### Work required
When a line below holds the string "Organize", show that line.

### Records provided
--------------------------------

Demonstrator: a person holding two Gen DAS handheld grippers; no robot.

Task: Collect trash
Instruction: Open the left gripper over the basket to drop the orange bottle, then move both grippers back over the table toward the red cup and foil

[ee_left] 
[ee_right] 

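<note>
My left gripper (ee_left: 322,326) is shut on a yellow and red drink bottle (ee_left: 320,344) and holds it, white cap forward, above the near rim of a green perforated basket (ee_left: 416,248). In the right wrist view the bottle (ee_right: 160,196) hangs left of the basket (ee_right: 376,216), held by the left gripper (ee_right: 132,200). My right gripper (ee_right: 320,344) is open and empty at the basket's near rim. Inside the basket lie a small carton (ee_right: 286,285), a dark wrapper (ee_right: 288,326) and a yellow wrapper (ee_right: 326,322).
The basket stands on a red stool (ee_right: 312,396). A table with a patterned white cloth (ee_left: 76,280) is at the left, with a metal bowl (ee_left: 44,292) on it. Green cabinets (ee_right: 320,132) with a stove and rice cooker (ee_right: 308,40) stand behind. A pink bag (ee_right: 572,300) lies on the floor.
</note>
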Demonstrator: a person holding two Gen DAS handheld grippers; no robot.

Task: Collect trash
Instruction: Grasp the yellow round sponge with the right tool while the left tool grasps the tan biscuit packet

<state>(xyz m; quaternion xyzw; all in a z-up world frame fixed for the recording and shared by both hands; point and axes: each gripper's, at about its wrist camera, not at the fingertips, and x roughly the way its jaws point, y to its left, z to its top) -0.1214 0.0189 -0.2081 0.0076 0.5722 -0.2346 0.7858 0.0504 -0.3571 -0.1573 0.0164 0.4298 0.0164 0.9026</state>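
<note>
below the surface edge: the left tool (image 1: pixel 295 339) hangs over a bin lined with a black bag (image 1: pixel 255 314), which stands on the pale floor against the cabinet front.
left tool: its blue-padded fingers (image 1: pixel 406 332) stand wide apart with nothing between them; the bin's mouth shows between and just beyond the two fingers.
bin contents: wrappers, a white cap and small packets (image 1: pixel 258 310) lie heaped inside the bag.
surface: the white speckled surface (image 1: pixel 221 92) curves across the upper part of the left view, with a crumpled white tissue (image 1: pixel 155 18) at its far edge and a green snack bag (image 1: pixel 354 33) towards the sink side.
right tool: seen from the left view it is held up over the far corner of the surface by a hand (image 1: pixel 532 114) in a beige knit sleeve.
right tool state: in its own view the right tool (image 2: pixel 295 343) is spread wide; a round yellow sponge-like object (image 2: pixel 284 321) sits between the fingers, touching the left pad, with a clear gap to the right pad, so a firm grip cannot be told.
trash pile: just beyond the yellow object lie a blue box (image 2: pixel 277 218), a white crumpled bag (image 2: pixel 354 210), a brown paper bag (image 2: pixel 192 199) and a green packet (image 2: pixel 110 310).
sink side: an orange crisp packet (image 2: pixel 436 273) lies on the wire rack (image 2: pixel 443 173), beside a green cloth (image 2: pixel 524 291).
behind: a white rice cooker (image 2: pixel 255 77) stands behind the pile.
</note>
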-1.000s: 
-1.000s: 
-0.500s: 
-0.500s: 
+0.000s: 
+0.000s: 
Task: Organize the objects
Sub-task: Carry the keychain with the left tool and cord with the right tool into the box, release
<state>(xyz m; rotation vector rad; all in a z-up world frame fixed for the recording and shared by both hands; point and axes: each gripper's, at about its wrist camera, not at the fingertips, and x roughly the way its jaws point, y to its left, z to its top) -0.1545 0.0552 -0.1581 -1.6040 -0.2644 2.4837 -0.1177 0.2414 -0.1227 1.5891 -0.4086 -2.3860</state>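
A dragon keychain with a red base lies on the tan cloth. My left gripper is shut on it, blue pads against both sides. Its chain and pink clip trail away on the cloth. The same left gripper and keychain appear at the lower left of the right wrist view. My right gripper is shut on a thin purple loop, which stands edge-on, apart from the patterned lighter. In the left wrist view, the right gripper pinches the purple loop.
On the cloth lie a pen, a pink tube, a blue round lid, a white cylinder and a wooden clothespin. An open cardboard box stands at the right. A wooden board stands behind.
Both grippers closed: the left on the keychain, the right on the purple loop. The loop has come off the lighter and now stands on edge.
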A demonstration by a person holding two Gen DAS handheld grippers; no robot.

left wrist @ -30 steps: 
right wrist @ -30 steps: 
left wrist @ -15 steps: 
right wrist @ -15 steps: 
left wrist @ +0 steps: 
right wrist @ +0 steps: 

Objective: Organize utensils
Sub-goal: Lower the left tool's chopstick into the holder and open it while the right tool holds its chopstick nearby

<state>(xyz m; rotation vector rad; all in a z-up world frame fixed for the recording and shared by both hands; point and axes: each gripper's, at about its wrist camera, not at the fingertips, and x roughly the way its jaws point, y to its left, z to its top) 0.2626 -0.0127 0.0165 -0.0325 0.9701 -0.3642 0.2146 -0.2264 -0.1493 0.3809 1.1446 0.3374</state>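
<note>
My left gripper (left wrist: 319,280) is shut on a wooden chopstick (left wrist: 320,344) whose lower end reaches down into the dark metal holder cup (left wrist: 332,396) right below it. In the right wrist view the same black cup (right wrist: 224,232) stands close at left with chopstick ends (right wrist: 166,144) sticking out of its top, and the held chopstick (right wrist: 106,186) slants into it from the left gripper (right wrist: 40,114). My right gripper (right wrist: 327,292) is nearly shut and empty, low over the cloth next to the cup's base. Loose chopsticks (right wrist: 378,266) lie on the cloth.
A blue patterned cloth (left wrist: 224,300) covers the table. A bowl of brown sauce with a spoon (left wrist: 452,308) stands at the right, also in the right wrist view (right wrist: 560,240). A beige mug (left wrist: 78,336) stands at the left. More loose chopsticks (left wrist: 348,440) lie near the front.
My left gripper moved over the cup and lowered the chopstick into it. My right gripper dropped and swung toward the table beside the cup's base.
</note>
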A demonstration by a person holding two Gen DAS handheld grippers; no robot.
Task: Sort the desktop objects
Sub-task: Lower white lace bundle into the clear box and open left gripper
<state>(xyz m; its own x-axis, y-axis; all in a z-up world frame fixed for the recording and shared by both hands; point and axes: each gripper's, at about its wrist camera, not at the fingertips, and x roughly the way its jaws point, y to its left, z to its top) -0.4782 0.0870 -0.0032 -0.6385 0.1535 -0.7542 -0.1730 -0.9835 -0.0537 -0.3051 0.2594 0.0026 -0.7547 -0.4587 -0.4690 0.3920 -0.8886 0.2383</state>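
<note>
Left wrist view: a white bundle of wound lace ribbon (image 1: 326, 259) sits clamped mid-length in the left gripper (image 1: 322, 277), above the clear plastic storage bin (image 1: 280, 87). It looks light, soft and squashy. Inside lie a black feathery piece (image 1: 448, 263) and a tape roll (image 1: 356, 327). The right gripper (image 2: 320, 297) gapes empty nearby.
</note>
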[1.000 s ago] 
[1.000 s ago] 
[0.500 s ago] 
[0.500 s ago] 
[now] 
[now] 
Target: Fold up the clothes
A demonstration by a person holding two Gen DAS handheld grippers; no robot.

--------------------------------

### Written response
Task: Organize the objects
Objective: Organize utensils

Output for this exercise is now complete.